Vázquez: No, no…¿lo del mensaje y todo esto? Bah, yo era dibujante, no telegrafista.

La leyenda de su afición al juego, a la vida nocturna y a deber dinero a todo el mundo ha sido más que difundida entre compañeros de profesión (y él siempre fue muy cuidadoso de ni confirmarla ni desmentirla, diciendo que no era para tanto para luego contar anécdotas propias de un caradura con solera), aunque es cierto que con muchos no se llevaba muy bien, como hemos visto más arriba: Ibañez se la devolvió al hacer “13, Rue del Percebe” (inspiradora descarada del “Aquí no hay quien viva“), en la que uno de los personajes, el caradura del ático, estaba abiertamente inspirado en Vázquez.

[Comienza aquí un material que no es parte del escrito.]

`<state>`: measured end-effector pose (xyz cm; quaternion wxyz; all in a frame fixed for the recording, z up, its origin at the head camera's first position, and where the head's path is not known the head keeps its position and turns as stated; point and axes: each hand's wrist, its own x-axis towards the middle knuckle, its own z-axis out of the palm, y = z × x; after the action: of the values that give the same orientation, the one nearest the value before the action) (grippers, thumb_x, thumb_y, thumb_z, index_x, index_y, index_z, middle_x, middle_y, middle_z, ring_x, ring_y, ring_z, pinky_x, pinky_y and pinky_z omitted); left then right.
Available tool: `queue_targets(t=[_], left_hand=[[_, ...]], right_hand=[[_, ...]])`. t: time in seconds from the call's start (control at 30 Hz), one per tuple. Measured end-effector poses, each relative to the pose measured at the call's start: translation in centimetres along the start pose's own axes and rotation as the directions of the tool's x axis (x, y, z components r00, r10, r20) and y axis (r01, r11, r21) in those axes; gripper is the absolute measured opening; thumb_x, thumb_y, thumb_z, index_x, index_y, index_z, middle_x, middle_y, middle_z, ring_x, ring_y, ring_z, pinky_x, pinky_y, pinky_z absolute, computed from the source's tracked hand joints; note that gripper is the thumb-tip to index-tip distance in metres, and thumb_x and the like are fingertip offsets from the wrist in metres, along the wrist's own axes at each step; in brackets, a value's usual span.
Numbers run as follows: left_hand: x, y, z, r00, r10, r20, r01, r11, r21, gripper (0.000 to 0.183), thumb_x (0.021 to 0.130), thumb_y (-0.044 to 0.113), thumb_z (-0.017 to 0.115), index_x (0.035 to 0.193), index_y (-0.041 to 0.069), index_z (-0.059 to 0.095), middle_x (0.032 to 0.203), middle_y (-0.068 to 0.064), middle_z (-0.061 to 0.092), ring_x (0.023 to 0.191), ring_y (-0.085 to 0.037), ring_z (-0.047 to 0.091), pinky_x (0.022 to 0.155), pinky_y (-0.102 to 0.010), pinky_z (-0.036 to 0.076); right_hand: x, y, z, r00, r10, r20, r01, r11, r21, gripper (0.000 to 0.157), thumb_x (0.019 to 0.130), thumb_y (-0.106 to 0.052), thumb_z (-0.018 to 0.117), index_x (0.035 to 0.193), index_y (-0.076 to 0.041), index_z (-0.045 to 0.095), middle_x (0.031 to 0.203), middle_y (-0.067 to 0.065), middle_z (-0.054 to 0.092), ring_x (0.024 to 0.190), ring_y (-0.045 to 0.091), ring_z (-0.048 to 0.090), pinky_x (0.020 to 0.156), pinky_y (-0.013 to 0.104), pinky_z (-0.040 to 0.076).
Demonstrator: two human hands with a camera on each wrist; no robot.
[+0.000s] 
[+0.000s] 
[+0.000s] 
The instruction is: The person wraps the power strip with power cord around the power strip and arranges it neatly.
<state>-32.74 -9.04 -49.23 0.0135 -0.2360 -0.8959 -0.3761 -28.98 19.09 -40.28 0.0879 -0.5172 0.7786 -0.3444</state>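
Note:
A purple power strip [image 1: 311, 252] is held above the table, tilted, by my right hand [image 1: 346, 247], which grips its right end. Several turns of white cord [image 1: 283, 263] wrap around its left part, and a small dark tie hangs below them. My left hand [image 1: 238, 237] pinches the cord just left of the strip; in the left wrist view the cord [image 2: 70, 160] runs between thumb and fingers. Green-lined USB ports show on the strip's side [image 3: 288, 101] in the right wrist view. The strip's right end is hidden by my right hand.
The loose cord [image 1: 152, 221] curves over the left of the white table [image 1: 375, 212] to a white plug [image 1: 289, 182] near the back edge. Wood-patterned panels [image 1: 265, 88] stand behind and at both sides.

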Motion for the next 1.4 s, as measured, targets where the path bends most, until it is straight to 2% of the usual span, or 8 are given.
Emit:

Heredero de la picaresca que posiblemente tanto daño ha hecho al país, bastante más culto que la media de los autores de cómics y eternamente quejica (siempre se quejaba de que él hacía las historias que se podían vender al público realmente existente, que quería comer de lo que hacía y no pasar hambre haciendo lo que le hubiera gustado hacer sin comprárselo nadie), sus historias siguen siendo hoy impagables, originales, llenas de humor genialmente absurdo y surrealista. Las limitaciones políticas y editoriales seguramente nos han privado de cosas mucho mejores que pudo haber hecho, visto lo visto. Hay un proyecto de Santiago Segura de hacer una película sobre la vida del autor en cuestión: veremos en qué queda. Si veis algo de él no lo dudeis y cogedlo.

P.D.: Casi todos los enlaces e imágenes se deben a éste estupendo blog que está intentando recopilar lo que puede sobre el autor en cuestión.